◆ **TASK TO COMPLETE**:
Please output only the lines running from the one that contains "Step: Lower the" through the last line of the data below, exactly as they stand, with no pictures.

◆ **DATA BLOCK**:
- Opening Delimiter -

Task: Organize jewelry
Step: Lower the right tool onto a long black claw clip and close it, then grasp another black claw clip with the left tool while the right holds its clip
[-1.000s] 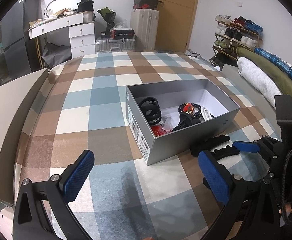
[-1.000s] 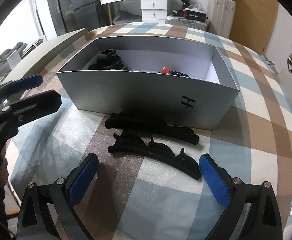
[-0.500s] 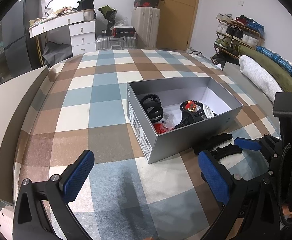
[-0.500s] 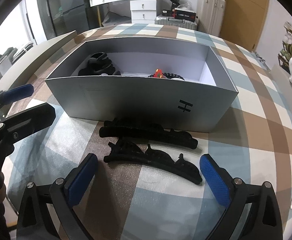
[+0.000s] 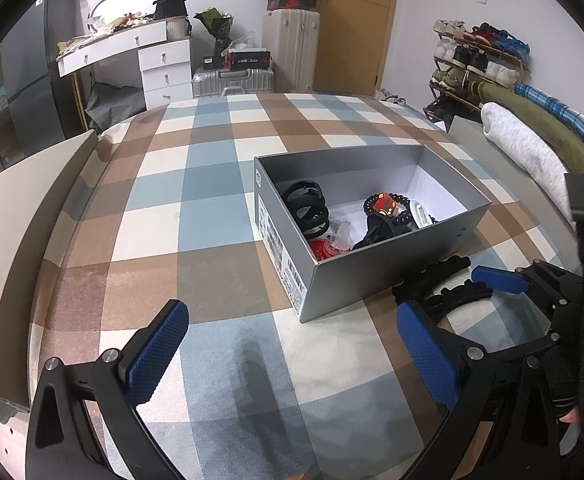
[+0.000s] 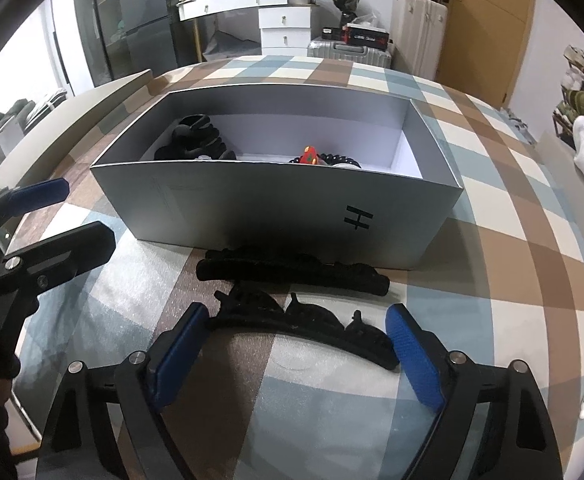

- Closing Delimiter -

◆ **RESPONSE TO THIS EXERCISE**:
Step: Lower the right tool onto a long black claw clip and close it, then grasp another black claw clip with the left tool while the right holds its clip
[-1.000s] 
[-1.000s] 
[-0.500s] 
[-0.500s] 
[+0.000s] 
[+0.000s] 

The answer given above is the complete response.